Armand’s history was essentially colonised. His personal sexual trauma is an allegory for wider colonial trauma. This idea was explored similarly in Park Chan-wook’s 2016 film The Handmaiden, where the character Hideko’s forced exposure to pornographic Japanese literature as a child is meant to parallel the colonial oppression of the Japanese occupation of Korea.

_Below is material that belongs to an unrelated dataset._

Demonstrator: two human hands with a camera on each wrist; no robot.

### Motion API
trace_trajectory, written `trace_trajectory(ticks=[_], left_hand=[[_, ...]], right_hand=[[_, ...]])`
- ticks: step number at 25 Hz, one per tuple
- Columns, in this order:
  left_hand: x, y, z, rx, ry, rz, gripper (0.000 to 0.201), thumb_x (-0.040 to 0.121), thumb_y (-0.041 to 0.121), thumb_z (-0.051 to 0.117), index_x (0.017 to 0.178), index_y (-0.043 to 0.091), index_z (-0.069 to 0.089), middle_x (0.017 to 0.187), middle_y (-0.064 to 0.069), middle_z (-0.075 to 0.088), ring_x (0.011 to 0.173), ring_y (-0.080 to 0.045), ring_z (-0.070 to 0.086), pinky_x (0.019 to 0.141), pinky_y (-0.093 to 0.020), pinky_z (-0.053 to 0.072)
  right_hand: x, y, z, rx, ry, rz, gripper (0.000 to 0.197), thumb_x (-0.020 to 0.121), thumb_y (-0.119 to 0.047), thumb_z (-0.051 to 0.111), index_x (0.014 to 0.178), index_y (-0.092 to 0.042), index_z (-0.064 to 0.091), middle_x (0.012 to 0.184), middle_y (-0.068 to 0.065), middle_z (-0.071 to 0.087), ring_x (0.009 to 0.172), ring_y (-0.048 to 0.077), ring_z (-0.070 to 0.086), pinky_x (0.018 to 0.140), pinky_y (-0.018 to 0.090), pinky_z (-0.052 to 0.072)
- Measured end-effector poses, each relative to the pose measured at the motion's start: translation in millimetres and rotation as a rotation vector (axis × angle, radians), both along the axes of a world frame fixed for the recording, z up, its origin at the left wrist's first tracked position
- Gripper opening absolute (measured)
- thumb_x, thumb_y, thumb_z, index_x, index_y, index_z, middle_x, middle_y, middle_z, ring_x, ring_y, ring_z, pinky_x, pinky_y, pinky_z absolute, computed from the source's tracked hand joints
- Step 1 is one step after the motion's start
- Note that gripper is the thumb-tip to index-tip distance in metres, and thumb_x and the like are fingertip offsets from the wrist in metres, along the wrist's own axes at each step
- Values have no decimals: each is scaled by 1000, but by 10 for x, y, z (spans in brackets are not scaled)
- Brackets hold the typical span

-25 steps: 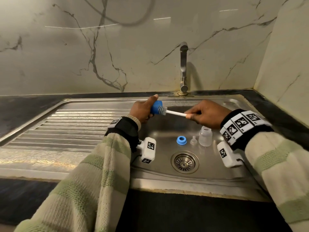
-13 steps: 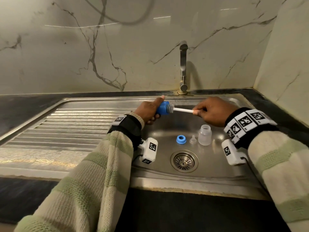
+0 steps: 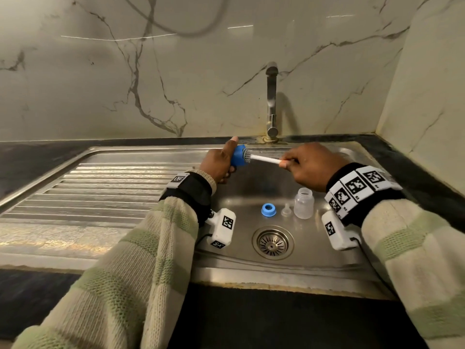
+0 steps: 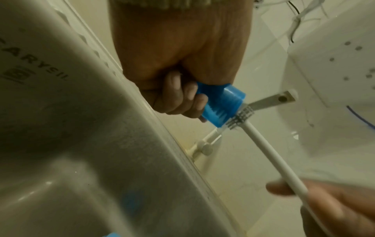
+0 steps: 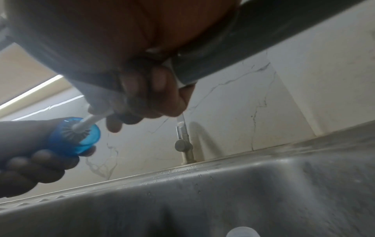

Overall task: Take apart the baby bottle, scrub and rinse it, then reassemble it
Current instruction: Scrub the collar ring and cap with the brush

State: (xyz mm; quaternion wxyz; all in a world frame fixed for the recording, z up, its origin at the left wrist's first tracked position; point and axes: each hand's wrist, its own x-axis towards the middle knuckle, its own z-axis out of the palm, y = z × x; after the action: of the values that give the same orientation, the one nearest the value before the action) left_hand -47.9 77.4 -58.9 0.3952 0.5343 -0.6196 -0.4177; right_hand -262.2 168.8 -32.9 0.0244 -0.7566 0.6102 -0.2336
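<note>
Your left hand gripped the blue cap; your right hand pinched the bottle brush, bristles inside it. Below your right hand sat the bottle, nipple and blue collar ring, disassembled. Rinsing and reassembly seemingly remained.

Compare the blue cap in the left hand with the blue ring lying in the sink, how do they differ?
The blue cap is taller and cup-shaped; the blue ring is low with an open centre. The cap is gripped by the left hand, held on its side above the basin, while the ring lies flat and untouched on the sink floor. The brush is at the cap's mouth, not the ring. Both are blue plastic.
</note>
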Motion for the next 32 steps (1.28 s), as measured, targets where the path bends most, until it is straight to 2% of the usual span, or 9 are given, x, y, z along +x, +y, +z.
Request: trace_trajectory(ticks=[5, 9, 11, 13, 16, 20, 24, 27, 32], left_hand=[[53, 3, 19, -52, 17, 23, 63, 95, 66, 41, 68, 12, 59, 51, -2, 50, 38, -13, 39, 39, -19, 33], [-30, -1, -18, -70, 14, 70, 58, 98, 62, 40, 87, 11, 65, 60, -2, 53, 44, -12, 43, 43, -20, 37], [-3, -25, -15, -32, 82, 100, 61, 98, 63, 40, 94, 8, 65, 60, -2, 53, 43, -11, 42, 42, -20, 35], [63, -60, 1, 9, 189, 104, 60, 96, 64, 41, 91, 9, 64, 55, -1, 51, 40, -11, 38, 39, -20, 31], [114, -59, 58, 87, 278, -10, 52, 94, 62, 46, 82, 12, 59, 50, 0, 47, 39, -12, 31, 36, -18, 24], [76, -14, 59, 85, 116, -35, 55, 93, 63, 47, 78, 11, 58, 51, -2, 46, 38, -13, 32, 37, -18, 24], [52, -26, 48, 27, 94, 14, 58, 94, 63, 45, 90, 9, 64, 52, 0, 48, 39, -12, 35, 39, -19, 28], [55, -1, 81, -8, 65, 46, 56, 96, 61, 43, 82, 10, 62, 52, 0, 49, 37, -12, 36, 37, -17, 29], [129, 15, 54, -76, -29, 80, 56, 95, 60, 48, 72, 10, 60, 52, -4, 50, 34, -11, 38, 36, -16, 30]], right_hand=[[-49, 14, 30, 163, -127, 47, 21, 94, -28, 61, 108, -21, 74, 88, -3, 73, 82, 17, 64, 75, 31, 51], [-8, -41, -10, 47, 29, -57, 21, 95, -29, 55, 99, -20, 73, 85, 2, 69, 77, 20, 59, 70, 29, 43], [94, -42, -47, -11, 49, -19, 22, 97, -29, 52, 93, -17, 71, 78, 2, 65, 72, 19, 56, 67, 29, 42], [140, -16, -41, 18, -32, 80, 21, 98, -27, 53, 89, -17, 70, 66, -5, 58, 61, 10, 51, 61, 26, 38], [16, 42, 27, 64, -178, 105, 19, 95, -27, 59, 106, -24, 75, 70, -14, 64, 62, 4, 54, 58, 19, 39], [-137, 28, 82, 135, -62, 51, 20, 93, -31, 62, 106, -25, 75, 79, -7, 71, 72, 11, 60, 63, 22, 45], [-107, 0, 95, 35, -18, -41, 21, 95, -31, 57, 102, -21, 74, 90, -1, 71, 82, 18, 62, 75, 29, 47], [-48, 45, 83, -34, -48, 31, 21, 94, -33, 58, 103, -24, 75, 87, 0, 73, 81, 20, 64, 77, 32, 51], [-120, 61, 93, 148, -63, 18, 20, 92, -33, 64, 106, -24, 76, 91, -1, 75, 85, 19, 66, 81, 32, 52]])
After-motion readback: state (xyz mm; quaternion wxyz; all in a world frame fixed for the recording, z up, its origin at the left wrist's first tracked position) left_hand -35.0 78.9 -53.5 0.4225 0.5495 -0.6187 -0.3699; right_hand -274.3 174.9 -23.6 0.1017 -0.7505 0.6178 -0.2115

The only evidence remaining of Armand’s experiences of sexual and colonial violence is this painting The Adoration of the Shephards With a Donor that hangs in the Louvre. Another cruel irony here is that ‘Adoration of the Shepherds’ is an episode of Jesus’s nativity. Arun as a (presumably) Hindu boy was used as a prop in a Christian narrative. The one historical document that exists of his mortal life is a depiction of his religious assimilation. Completely divorced from his roots, with no identity outside the roles his abusers assigned him, Armand, Amadeo, and Arun “were cut loose and dead like children turned to stone.” Being immortalised, “donated”, and placed on display in a European museum, a space he’s not even really allowed to access, for the mostly-white gaze is a clear metaphor for colonisers’ persisting theft of cultural artefacts belonging to their victims.
The only consolation this journey has for Armand is creative inspiration. He took Amadeo, trapped in the horror of his youth for the entertainment of others, and transferred that idea into the play My Baby Loves Windows to torture Claudia.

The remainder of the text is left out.